• Problem to solve:
Among the lines below, keep only those from the one containing "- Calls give" through the one containing "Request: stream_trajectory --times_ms", and reproduce them exactly.

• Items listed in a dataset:
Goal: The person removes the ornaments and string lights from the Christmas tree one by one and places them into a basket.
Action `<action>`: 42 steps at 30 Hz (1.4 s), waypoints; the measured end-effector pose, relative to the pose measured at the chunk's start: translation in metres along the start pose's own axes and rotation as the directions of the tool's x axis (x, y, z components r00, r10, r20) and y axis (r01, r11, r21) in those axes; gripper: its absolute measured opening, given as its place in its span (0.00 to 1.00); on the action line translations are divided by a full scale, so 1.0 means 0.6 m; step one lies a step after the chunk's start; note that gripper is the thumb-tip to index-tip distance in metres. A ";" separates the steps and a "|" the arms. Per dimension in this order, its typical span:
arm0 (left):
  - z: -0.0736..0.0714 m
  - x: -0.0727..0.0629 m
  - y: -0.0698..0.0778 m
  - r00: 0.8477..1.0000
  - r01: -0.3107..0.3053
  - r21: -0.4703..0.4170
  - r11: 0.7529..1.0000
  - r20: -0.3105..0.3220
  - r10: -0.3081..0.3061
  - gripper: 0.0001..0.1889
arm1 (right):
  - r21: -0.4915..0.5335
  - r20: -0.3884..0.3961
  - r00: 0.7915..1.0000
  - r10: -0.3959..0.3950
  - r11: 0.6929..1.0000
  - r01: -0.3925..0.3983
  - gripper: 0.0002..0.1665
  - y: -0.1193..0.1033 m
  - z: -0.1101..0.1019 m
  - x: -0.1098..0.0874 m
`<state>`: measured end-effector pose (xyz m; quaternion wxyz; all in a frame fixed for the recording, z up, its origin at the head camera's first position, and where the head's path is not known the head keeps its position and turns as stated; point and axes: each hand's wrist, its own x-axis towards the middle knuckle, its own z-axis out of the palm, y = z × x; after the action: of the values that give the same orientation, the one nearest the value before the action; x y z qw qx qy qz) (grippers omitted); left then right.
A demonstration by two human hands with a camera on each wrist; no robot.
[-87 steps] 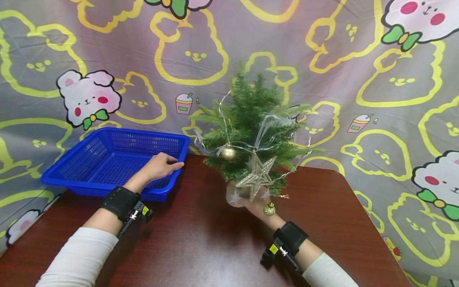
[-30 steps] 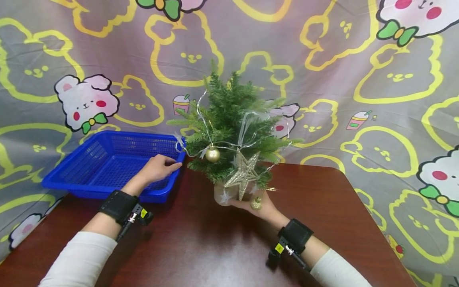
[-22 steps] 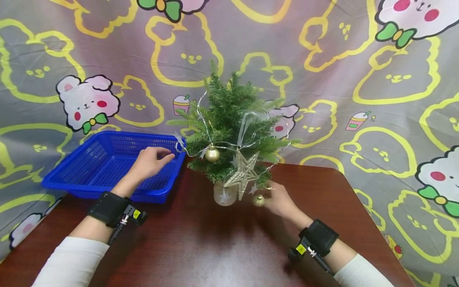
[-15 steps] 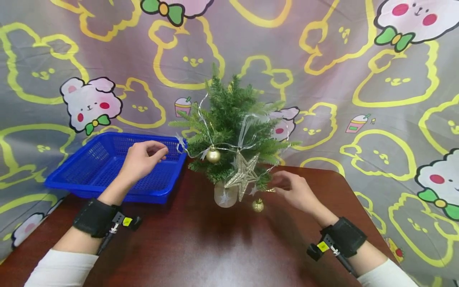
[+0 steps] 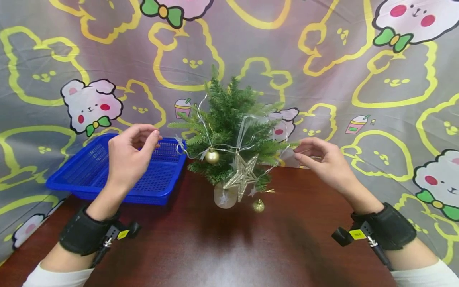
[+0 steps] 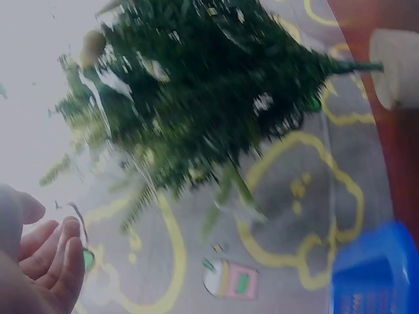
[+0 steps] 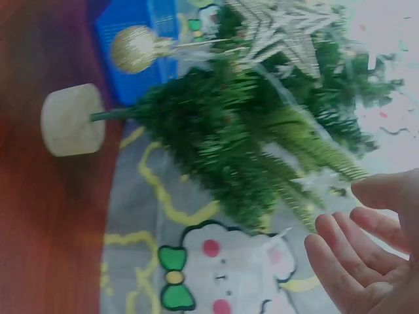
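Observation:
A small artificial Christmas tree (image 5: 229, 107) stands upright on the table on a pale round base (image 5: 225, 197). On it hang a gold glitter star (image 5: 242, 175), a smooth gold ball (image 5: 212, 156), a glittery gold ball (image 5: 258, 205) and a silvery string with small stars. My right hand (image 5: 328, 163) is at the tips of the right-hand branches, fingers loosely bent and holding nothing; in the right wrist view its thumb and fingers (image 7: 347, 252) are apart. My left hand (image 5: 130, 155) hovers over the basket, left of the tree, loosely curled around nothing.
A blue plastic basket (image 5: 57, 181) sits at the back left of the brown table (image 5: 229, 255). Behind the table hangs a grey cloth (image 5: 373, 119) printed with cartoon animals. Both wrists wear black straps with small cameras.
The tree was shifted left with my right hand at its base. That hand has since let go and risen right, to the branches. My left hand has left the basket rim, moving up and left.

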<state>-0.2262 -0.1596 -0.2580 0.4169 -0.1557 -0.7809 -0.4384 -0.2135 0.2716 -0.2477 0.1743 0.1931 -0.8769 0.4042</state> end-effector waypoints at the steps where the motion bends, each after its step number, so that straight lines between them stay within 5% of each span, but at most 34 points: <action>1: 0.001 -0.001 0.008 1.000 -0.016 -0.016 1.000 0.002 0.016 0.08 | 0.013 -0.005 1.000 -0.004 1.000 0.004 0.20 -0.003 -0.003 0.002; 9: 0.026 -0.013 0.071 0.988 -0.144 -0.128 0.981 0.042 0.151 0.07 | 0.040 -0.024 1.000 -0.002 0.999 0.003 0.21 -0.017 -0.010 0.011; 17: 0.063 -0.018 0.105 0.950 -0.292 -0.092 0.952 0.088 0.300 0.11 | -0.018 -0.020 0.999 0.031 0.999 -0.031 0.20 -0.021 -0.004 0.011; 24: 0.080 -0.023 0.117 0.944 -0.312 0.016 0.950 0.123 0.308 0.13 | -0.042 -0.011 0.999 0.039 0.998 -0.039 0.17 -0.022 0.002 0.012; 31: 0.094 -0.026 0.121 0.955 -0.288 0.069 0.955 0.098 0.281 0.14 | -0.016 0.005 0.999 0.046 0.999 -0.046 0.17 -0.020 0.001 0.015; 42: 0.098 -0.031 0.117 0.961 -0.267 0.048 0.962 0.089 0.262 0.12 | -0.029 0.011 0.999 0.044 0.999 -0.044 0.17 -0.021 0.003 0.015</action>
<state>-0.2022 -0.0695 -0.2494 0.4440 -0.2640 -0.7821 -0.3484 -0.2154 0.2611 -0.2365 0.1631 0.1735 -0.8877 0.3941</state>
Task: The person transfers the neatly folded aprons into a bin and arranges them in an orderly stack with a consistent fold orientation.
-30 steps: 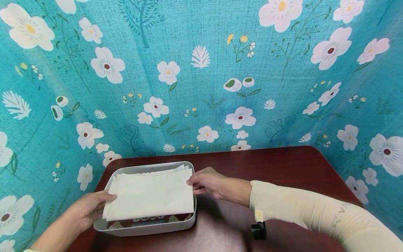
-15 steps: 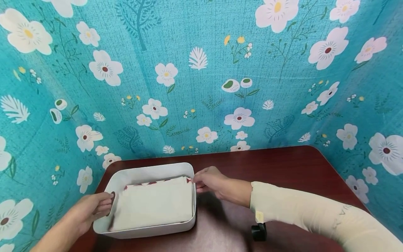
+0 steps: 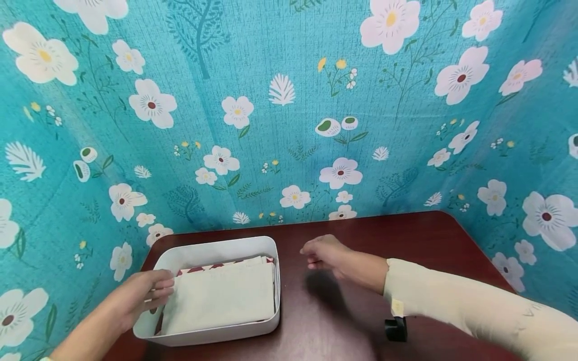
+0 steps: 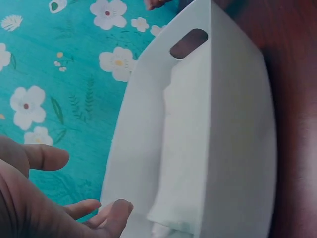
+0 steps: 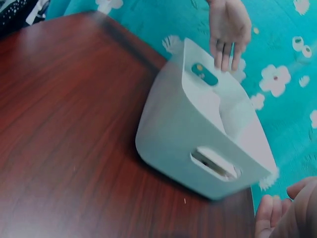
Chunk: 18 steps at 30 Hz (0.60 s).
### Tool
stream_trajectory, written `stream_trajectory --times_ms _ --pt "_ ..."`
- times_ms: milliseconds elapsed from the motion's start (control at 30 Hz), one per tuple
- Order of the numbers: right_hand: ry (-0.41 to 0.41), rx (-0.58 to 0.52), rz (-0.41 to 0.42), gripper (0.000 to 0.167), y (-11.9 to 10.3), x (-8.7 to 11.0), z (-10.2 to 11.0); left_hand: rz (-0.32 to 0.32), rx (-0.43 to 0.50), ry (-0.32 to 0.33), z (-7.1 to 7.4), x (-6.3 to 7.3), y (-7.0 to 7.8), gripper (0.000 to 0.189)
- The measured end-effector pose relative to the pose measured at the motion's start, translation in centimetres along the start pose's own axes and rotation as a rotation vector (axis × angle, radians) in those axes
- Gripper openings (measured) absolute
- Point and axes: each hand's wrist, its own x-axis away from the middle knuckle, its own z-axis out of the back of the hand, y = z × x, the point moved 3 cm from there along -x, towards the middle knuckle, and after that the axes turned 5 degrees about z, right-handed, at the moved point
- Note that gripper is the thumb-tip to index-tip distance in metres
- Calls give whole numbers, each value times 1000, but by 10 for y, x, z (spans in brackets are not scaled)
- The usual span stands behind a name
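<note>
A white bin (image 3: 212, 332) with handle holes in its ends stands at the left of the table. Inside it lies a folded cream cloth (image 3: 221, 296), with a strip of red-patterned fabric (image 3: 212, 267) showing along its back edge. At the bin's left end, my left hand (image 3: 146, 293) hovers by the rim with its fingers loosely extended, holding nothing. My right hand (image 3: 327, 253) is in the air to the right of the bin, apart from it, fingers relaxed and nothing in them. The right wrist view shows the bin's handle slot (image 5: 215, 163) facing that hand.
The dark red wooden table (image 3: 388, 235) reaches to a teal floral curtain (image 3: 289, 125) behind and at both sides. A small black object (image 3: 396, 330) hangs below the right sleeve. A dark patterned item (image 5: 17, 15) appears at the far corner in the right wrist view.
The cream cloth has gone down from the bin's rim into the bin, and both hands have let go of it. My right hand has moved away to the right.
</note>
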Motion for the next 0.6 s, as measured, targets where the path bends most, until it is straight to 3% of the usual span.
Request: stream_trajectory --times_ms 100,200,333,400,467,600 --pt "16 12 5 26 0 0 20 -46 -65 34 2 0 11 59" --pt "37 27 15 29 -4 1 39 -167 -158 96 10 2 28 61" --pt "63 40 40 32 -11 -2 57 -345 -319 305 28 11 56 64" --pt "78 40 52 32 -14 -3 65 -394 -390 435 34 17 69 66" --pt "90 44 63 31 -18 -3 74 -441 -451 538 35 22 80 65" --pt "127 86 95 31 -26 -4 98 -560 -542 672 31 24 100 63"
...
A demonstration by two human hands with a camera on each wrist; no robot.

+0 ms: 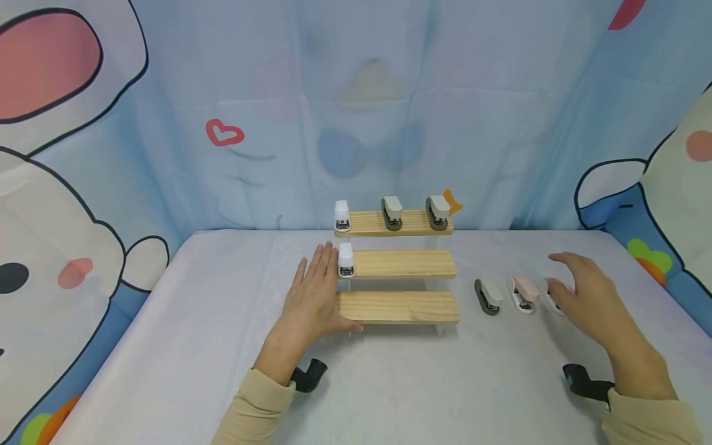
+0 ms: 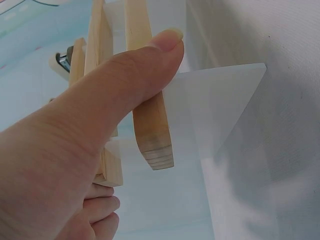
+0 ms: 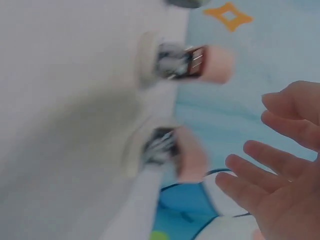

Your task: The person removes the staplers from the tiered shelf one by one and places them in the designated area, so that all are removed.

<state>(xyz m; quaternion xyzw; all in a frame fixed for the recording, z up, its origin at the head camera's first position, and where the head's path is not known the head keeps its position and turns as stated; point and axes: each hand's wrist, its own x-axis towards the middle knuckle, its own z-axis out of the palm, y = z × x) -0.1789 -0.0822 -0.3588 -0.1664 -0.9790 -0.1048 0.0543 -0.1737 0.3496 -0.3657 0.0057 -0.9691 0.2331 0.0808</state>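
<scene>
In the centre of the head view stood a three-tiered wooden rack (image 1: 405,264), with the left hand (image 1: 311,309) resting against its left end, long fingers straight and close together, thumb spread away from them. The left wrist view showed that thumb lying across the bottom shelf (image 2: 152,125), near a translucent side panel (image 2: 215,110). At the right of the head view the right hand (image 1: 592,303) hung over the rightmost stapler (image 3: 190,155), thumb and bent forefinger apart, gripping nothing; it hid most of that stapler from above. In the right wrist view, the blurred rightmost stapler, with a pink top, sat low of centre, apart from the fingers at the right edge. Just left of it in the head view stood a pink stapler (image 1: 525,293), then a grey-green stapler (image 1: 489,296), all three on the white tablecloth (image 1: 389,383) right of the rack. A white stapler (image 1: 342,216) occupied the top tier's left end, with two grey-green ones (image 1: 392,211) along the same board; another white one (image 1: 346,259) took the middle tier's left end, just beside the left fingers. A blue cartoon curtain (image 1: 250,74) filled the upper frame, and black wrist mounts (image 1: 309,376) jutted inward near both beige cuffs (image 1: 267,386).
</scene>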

• Completed task:
- Calls give whole numbers, each value times 1000, but by 10 for y, x, z (spans in brackets are not scaled)
- The usual span stands behind a name
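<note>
A white bin (image 3: 212, 332) with handle holes in its ends stands at the left of the table. Inside it lies a folded cream cloth (image 3: 221, 296), with a strip of red-patterned fabric (image 3: 212, 267) showing along its back edge. At the bin's left end, my left hand (image 3: 146, 293) hovers by the rim with its fingers loosely extended, holding nothing. My right hand (image 3: 327, 253) is in the air to the right of the bin, apart from it, fingers relaxed and nothing in them. The right wrist view shows the bin's handle slot (image 5: 215, 163) facing that hand.
The dark red wooden table (image 3: 388, 235) reaches to a teal floral curtain (image 3: 289, 125) behind and at both sides. A small black object (image 3: 396, 330) hangs below the right sleeve. A dark patterned item (image 5: 17, 15) appears at the far corner in the right wrist view.
The cream cloth has gone down from the bin's rim into the bin, and both hands have let go of it. My right hand has moved away to the right.
</note>
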Motion for the next 0.6 s, as measured, targets where the path bends most, until it is straight to 3% of the usual span.
Request: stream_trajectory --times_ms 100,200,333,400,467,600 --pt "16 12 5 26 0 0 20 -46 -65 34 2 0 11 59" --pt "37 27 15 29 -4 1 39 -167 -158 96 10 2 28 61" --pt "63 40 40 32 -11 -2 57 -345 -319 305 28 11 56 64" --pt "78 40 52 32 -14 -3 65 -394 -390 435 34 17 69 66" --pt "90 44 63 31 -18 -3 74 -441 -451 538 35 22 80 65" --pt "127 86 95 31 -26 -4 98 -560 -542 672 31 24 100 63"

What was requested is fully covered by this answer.